Databao
Agentic platform with modular AI tools and a governed semantic layer for any data stack
Introducing Databao: The JetBrains Tool That Lets You Talk to Your Data
At JetBrains, we build tools that help teams work with complex systems in a more productive and enjoyable way. As AI becomes part of everyday workflows, a new challenge is emerging for data teams: How can you enable AI-assisted analytics without sacrificing accuracy, transparency, or control over data?
Today, we’re introducing Databao, a new data product from JetBrains designed to bring reliable semantic context to data teams, with the ability to build your own AI agents on top of it. We’re aiming to build an AI-native analytics tool that business users can rely on, alongside the dashboards that teams use every day.
As part of this work, we invite data teams to get in touch with us and launch a Proof of Concept to enable self-serve analytics for business users, discuss your team needs and share feedback throughout the journey.
Why Databao?
Databao’s mission
Modern data workflows are evolving quickly. Teams need flexibility and scalability as AI becomes a core part of how insights are generated. Sharing and reusing domain context, trusting AI-generated results, and scaling analytics without increasing complexity are some of the main challenges for companies.
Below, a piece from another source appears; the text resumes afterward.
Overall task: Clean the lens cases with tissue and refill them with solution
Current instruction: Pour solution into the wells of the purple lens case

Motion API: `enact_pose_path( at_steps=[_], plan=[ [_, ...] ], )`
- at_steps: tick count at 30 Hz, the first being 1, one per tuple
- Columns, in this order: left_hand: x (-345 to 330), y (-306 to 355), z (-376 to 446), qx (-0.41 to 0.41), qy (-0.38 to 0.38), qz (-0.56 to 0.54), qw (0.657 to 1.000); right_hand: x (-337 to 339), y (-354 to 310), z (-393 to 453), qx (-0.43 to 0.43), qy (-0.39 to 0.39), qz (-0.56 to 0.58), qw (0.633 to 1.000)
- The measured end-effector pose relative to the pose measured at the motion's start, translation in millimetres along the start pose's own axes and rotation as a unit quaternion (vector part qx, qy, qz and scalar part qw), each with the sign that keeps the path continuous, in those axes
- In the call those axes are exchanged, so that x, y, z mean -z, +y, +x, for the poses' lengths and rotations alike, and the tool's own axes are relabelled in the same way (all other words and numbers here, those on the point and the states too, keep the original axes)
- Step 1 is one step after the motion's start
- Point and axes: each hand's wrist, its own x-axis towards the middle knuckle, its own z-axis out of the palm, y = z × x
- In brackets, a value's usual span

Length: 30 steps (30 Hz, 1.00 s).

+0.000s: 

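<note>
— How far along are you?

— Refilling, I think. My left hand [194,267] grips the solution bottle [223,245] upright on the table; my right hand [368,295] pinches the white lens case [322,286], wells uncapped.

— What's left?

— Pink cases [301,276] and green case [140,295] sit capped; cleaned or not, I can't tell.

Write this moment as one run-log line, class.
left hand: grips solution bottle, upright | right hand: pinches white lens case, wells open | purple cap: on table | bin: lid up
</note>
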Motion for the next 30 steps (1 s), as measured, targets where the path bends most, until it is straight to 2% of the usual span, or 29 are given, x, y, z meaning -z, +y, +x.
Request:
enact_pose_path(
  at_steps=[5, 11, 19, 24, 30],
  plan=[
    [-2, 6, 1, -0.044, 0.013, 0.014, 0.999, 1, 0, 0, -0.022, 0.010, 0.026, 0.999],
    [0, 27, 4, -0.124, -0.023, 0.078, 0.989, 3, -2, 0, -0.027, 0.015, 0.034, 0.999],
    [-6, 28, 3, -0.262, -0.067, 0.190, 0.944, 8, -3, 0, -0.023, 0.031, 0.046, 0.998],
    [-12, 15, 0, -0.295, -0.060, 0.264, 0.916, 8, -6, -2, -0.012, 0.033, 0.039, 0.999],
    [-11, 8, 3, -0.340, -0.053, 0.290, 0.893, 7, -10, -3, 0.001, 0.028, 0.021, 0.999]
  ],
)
Databao was built to solve practical problems that data teams face nowadays:
- Enabling business users to ask their own data questions in plain language.
- Relying on consistent, governed business definitions across analyses.
- Getting more accurate, repeatable results from AI-assisted workflows.
- Reducing manual back-and-forth and ad-hoc requests.
In practice, this means enabling personalized, self-service analytics that are controllable, scalable, and continuously improve over time.
Providing a self-maintaining semantic layer for companies’ data
Databao’s CLI tool, the context engine, is designed to extract schema and metadata from data sources and give teams a governed layer that captures business logic and definitions from databases, BI tools, and documentation. This keeps context consistent and reusable.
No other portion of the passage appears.